_WHAT THE TASK REQUIRES:_ Write out exactly what each line says, starting with the first line below and ending on the one with "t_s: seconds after".

══ RAW DATA

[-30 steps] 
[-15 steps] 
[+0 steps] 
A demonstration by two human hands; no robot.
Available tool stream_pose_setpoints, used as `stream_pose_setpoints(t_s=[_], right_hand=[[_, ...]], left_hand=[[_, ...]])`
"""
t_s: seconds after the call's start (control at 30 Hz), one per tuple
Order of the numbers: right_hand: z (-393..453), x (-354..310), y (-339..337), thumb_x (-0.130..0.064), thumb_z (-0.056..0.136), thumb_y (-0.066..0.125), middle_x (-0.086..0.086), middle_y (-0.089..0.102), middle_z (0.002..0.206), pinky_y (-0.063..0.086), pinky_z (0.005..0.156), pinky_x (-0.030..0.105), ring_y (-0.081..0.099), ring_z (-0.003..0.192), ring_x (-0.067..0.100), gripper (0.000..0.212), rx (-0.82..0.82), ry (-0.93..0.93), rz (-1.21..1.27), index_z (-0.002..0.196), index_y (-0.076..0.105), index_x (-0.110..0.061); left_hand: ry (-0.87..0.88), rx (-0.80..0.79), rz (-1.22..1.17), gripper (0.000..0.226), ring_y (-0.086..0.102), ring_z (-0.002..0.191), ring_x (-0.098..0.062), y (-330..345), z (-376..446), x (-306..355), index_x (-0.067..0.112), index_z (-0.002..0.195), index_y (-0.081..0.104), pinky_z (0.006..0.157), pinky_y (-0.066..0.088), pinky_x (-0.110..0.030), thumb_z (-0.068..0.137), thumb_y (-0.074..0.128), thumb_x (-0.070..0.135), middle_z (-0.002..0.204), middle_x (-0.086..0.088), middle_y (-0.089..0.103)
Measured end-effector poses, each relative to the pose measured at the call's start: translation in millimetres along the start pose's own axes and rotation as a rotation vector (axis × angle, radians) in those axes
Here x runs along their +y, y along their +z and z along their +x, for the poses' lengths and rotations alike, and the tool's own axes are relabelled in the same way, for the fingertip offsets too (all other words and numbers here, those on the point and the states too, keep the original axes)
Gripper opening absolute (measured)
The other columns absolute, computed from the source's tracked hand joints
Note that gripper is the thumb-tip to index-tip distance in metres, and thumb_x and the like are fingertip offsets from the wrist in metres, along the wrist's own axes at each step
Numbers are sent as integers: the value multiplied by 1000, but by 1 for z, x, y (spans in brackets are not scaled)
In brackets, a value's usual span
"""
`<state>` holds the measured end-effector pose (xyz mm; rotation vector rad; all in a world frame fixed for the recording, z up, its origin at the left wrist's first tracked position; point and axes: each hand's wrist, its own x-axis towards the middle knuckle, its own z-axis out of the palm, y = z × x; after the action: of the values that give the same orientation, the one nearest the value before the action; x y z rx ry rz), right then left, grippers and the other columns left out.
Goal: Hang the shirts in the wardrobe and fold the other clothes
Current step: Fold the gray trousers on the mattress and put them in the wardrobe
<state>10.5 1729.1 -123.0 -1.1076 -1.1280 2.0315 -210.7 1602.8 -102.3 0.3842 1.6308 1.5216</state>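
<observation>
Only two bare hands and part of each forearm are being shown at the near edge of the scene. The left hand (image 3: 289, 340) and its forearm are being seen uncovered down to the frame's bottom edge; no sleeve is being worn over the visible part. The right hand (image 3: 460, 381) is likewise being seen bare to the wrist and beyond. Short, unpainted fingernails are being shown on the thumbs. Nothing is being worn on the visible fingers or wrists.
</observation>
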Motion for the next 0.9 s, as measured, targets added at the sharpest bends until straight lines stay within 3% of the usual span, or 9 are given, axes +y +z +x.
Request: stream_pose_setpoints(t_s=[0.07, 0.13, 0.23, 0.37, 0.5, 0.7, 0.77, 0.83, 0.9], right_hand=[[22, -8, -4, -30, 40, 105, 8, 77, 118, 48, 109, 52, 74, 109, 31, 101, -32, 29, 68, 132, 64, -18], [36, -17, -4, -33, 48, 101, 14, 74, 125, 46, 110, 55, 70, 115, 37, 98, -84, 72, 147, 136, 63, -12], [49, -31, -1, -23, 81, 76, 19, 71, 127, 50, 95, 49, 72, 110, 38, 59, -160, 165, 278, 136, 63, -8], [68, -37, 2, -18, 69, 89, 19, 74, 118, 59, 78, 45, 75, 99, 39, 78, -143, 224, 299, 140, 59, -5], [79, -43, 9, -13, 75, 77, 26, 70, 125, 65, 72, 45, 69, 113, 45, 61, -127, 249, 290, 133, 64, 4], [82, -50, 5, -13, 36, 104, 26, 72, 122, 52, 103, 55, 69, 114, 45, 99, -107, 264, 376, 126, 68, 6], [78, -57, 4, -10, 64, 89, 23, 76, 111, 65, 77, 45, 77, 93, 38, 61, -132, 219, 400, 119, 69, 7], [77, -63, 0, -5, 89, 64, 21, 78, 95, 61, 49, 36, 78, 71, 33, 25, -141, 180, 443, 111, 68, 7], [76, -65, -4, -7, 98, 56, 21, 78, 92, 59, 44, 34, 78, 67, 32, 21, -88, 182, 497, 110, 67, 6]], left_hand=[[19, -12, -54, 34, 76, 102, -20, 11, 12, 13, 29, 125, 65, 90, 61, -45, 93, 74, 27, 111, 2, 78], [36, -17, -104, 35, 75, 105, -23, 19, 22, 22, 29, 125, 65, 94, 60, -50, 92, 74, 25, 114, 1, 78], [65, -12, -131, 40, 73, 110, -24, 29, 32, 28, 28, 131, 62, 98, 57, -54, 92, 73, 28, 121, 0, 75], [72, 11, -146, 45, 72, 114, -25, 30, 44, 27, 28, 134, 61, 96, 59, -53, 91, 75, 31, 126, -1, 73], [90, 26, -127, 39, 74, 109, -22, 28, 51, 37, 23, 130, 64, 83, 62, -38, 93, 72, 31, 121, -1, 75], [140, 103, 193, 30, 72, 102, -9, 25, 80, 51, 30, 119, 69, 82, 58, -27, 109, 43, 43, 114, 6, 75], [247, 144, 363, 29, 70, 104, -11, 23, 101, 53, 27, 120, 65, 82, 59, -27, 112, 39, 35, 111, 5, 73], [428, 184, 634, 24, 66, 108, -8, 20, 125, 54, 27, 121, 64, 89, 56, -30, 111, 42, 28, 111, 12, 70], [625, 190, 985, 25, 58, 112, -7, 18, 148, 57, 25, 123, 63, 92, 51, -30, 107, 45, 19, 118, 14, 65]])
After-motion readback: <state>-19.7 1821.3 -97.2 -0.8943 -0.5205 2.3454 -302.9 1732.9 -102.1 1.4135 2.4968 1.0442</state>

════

_RESPONSE:_
[-30 steps] 
[-15 steps] 
[+0 steps] 
A demonstration by two human hands; no robot.
Available tool stream_pose_setpoints, used as `stream_pose_setpoints(t_s=[_], right_hand=[[_, ...]], left_hand=[[_, ...]])`
"""
t_s: seconds after the call's start (control at 30 Hz), one per tuple

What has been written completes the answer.